A stirrup spout vessel (so-called because of its resemblance to a stirrup) is a type of ceramic vessel common among several Pre-Columbian cultures of South America beginning in the early 2nd millennium BCE.

Stirrup spout vessels were crafted by the Chavin and the Moche. The stirrup "handle" is hollow and forms part of the spout, which emerges from the top of the stirrup. The jars, which were often elaborately figurative, would be cast from a mold, while the spout was built by hand and welded to the vessel with slip.

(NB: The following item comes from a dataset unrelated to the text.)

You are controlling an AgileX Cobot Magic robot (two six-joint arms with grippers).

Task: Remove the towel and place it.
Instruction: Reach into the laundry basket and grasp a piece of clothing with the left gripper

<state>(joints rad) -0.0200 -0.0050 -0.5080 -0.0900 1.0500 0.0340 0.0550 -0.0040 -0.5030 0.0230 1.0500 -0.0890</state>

== Moche Culture and Stirrup Spout Vessels ==
In the river valleys of Northern coastal Peru, the Moche culture grew and flourished around 100 CE. For nearly 600 years, the Moche culture developed and expanded throughout the major river valleys in the dry coastal plains of Peru. The Moche built large, monumental temples, vast irrigation canals and systems, and various, diverse artworks and ceramics.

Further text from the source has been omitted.